Supplementary Data for [Machine Learning Reveals and Predicts Phenotypic Heterogeneity in the Prenatal Valproic Acid Rat Model of Autism Spectrum Disorder]
Description
This repository contains the longitudinal behavioral dataset and the custom Python computational pipeline used in the study, "Machine Learning Reveals and Predicts Phenotypic Heterogeneity in the Prenatal Valproic Acid Rat Model of Autism Spectrum Disorder". The primary objective of this project is to address the inherent phenotypic heterogeneity of the prenatal valproic acid (VPA) rat model of Autism Spectrum Disorder (ASD). The provided code objectively stratifies adult behavioral phenotypes without a priori clinical assumptions and prospectively predicts susceptibility versus resilience using early neurodevelopmental milestones.
Files
Steps to reproduce
This repository contains datasets and analytical workflows to replicate our study on phenotypic heterogeneity (susceptibility vs. resilience) in the VPA-induced rat model of autism. 1. Experimental Design and Data Collection Animal Model: Wistar rats received prenatal valproic acid (VPA, 500 mg/kg, i.p., GD12.5) or physiological saline (NaCl) to induce ASD-like phenotypes.

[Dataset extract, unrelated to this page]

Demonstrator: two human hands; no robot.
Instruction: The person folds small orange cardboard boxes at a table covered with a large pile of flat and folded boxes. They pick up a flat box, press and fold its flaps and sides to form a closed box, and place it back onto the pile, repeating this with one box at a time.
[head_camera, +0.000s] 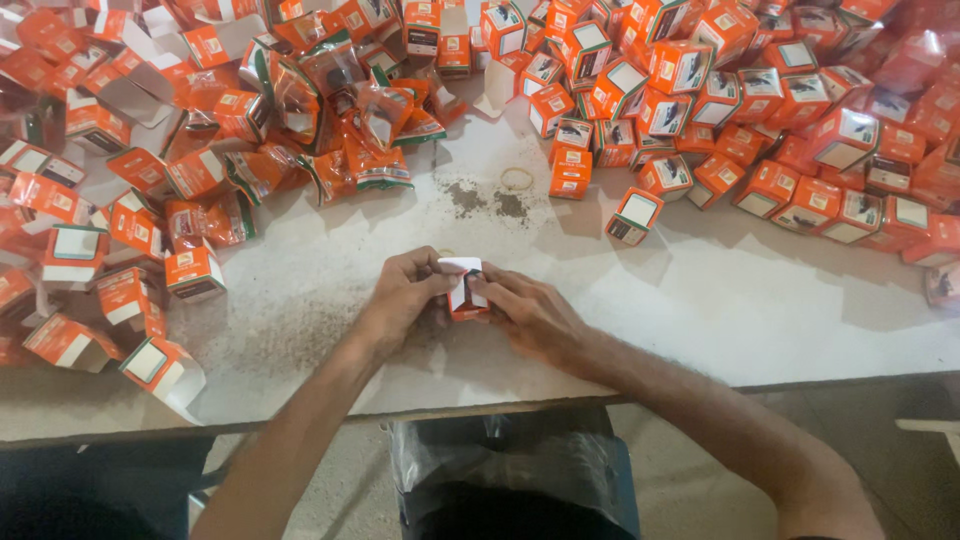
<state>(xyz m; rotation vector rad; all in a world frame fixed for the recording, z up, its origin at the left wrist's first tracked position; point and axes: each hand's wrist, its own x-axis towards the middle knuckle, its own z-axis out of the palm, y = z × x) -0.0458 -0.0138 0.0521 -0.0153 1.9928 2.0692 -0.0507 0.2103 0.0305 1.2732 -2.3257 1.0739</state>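
Both hands — left hand (405, 290), right hand (528, 312) — grip one small orange carton (466, 290), fingers clamped, above the white table (720, 310).

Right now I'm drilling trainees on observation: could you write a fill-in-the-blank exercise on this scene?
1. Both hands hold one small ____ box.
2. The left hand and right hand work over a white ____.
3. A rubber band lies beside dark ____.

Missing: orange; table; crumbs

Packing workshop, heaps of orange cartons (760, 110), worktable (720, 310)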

Measured Variables: We assessed early neurodevelopmental milestones (e.g., righting reflex, negative geotaxis) during the neonatal period, and adult behavioral profiles (Sociability Index, Social Novelty Index, repetitive behaviors) post-weaning. 2. Computational and Statistical Analysis All computational modeling, preprocessing, and visualization were performed in Python 3.12. We utilized pandas and NumPy for data handling, scikit-learn for machine learning (HCA and Random Forest), and SciPy/statsmodels for statistical testing. Visualizations (ROC curves, PR-AUC, confusion matrices) were generated using matplotlib and seaborn. Data are expressed as mean ± SEM or median (IQR). 3. Reproducibility and Code Inventory For full reproducibility, we provide the primary dataset and two independent Jupyter notebooks: VPA_Longitudinal_Behavioral_Data.csv – The core longitudinal dataset containing both neonatal developmental milestone delays and adult behavioral metrics. 01_Unsupervised_Phenotypic_Clustering.ipynb – Unsupervised Hierarchical Cluster Analysis (HCA) of adult behaviors to mathematically validate the VPA-ASD and VPA-Resilient clinical labels. 02_RandomForest_Susceptibility_Prediction.ipynb – Supervised Random Forest (RF) classifier utilizing nested cross-validation to predict adult phenotypic outcomes exclusively from early milestone delays.